▶ _Brief_
Return the listing below verbatim. Pictures do not belong in the copy.
- Opening Delimiter -
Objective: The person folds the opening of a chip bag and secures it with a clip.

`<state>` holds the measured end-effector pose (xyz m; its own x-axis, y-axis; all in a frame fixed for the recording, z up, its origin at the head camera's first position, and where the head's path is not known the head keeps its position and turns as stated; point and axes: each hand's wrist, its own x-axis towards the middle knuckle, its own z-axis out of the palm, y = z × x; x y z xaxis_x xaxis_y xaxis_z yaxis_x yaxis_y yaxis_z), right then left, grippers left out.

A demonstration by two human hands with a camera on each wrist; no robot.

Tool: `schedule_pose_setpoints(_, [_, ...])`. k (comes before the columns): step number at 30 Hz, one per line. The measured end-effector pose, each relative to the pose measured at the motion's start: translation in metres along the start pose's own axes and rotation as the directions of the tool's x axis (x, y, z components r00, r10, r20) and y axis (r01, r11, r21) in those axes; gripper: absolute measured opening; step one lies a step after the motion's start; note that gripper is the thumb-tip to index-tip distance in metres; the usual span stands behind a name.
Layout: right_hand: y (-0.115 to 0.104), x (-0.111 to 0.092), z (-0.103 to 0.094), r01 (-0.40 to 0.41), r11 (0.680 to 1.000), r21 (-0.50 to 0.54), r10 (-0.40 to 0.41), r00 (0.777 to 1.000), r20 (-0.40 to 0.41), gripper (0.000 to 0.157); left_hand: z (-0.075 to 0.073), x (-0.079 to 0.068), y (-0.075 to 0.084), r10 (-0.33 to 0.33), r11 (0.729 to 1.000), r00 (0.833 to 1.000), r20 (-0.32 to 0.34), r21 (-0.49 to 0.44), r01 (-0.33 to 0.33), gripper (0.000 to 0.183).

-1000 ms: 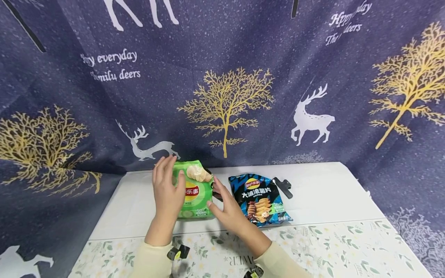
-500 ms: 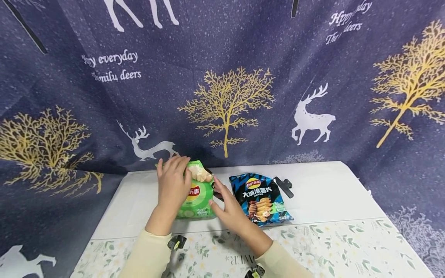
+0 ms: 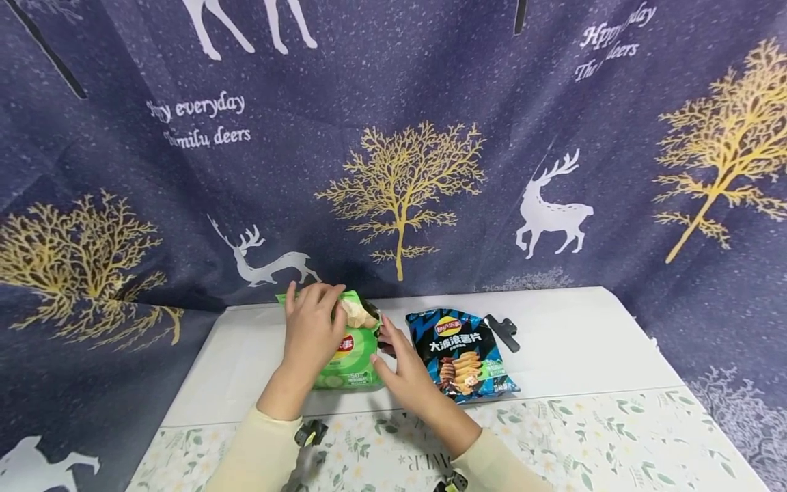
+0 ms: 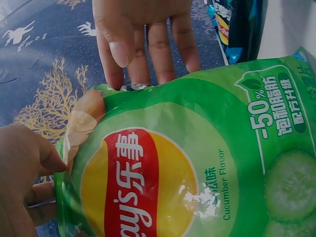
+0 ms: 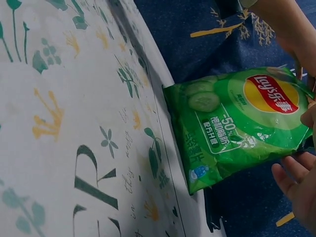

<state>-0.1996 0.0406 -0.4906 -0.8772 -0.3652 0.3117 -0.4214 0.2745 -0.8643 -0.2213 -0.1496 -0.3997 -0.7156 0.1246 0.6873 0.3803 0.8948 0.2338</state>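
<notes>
A green bag of cucumber-flavor potato chips (image 3: 356, 365) stands on the table between the two hands. My left hand (image 3: 312, 335) pinches its upper edge from the left; in the left wrist view the thumb (image 4: 53, 157) lies at the front of the edge, with fingers behind. My right hand (image 3: 408, 376) is at the bag's right side, fingers extended. In the left wrist view, the right fingertips (image 4: 164, 74) reach the bag's side edge and partly pass behind it. The right wrist view shows the bag's front (image 5: 222, 118) and its lower seam.
A blue and black chip bag (image 3: 458, 359) lies just right of the right hand. Beside it is a black clip-like stand (image 3: 505, 331). The white table (image 3: 578, 342) has a floral front cover (image 3: 590, 430). A dark blue curtain (image 3: 424, 89) hangs behind.
My left hand has moved right and inward onto the green bag's upper edge, its fingers closing there. The bag has shifted slightly right. The right hand has stayed nearly still.
</notes>
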Motion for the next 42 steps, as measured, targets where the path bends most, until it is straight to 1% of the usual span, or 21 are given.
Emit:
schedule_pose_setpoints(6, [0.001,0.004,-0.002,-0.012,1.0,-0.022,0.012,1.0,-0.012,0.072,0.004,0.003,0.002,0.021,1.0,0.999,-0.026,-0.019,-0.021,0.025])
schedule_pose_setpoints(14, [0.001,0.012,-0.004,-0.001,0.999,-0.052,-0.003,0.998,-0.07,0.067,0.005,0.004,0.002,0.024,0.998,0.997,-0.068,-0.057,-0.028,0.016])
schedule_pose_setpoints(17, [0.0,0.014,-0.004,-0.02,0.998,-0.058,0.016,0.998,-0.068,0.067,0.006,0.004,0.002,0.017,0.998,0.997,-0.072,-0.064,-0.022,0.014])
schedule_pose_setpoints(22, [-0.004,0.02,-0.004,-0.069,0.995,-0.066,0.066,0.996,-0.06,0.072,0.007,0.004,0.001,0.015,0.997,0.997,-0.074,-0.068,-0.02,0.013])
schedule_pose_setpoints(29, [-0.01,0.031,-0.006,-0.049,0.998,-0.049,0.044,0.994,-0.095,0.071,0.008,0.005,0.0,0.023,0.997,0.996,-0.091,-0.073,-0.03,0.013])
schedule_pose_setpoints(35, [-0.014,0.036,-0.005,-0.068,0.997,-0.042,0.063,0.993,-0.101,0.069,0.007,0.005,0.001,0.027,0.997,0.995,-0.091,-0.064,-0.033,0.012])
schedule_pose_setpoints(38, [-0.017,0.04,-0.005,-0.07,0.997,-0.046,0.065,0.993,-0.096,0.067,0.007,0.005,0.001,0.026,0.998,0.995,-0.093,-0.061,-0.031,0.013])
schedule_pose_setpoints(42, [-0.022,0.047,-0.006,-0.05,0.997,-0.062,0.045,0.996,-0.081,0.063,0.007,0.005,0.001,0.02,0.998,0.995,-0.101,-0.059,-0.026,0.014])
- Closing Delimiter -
▶ _Your response_
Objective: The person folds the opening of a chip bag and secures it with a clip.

`<state>` holds the measured end-effector pose (xyz m; its own x-axis, y-axis; all in a frame fixed for the recording, z up, its origin at the head camera's first position, and where the head's path is not known the head keeps its position and turns as stated; point and axes: each hand's wrist, its own x-axis towards the middle knuckle, its own z-axis out of the palm, y = z × x; x y z xaxis_x xaxis_y xaxis_z yaxis_x yaxis_y yaxis_z), right then left, grippers left out.

A demonstration by two human hands with a camera on each wrist; no robot.

Tool: `schedule_pose_setpoints(_, [_, ...])`. k (comes before the columns): step number at 30 Hz, one per line. The measured end-effector pose, each relative to the pose measured at the motion's start: translation in metres along the start pose's own axes and rotation as the directions of the tool's x axis (x, y, z components r00, r10, r20) and y axis (r01, r11, r21) in those axes; gripper: absolute measured opening; step one lies a step after the motion's start; note that gripper is the thumb-tip to index-tip distance in metres; the usual span stands behind a name.
Layout: right_hand: y (-0.115 to 0.104), x (-0.111 to 0.092), z (-0.103 to 0.094), r01 (-0.40 to 0.41), r11 (0.680 to 1.000), r21 (-0.50 to 0.54), r10 (-0.40 to 0.41), r00 (0.777 to 1.000), r20 (-0.40 to 0.41), gripper (0.000 to 0.157); left_hand: z (-0.075 to 0.073), x (-0.079 to 0.068), y (-0.075 to 0.084), r10 (-0.33 to 0.33), r11 (0.729 to 1.000), r00 (0.833 to 1.000), r20 (-0.32 to 0.34), r21 (-0.49 to 0.44), r01 (-0.33 to 0.33), gripper (0.000 to 0.183).

-1000 ms: 
-500 ms: 
+0 ms: 
+0 ms: 
+0 ms: 

<state>-0.1996 0.0406 -0.4906 -0.8772 -0.3652 0.3117 -0.4214 0.2745 -0.8643 -0.2213 -0.1496 -0.3997 -0.7156 0.1246 0.6873 0.3803 0.8948 0.2338</state>
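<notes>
A green bag of cucumber-flavor potato chips (image 3: 356, 365) stands on the table between the two hands. My left hand (image 3: 312, 335) pinches its upper edge from the left; in the left wrist view the thumb (image 4: 53, 157) lies at the front of the edge, with fingers behind. My right hand (image 3: 408, 376) is at the bag's right side, fingers extended. In the left wrist view, the right fingertips (image 4: 164, 74) reach the bag's side edge and partly pass behind it. The right wrist view shows the bag's front (image 5: 222, 118) and its lower seam.
A blue and black chip bag (image 3: 458, 359) lies just right of the right hand. Beside it is a black clip-like stand (image 3: 505, 331). The white table (image 3: 578, 342) has a floral front cover (image 3: 590, 430). A dark blue curtain (image 3: 424, 89) hangs behind.
My left hand has moved right and inward onto the green bag's upper edge, its fingers closing there. The bag has shifted slightly right. The right hand has stayed nearly still.
</notes>
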Motion for the next 42 steps, as measured, targets where the path bends most, until it is straight to 1% of the usual span, or 21 are given.
Emit:
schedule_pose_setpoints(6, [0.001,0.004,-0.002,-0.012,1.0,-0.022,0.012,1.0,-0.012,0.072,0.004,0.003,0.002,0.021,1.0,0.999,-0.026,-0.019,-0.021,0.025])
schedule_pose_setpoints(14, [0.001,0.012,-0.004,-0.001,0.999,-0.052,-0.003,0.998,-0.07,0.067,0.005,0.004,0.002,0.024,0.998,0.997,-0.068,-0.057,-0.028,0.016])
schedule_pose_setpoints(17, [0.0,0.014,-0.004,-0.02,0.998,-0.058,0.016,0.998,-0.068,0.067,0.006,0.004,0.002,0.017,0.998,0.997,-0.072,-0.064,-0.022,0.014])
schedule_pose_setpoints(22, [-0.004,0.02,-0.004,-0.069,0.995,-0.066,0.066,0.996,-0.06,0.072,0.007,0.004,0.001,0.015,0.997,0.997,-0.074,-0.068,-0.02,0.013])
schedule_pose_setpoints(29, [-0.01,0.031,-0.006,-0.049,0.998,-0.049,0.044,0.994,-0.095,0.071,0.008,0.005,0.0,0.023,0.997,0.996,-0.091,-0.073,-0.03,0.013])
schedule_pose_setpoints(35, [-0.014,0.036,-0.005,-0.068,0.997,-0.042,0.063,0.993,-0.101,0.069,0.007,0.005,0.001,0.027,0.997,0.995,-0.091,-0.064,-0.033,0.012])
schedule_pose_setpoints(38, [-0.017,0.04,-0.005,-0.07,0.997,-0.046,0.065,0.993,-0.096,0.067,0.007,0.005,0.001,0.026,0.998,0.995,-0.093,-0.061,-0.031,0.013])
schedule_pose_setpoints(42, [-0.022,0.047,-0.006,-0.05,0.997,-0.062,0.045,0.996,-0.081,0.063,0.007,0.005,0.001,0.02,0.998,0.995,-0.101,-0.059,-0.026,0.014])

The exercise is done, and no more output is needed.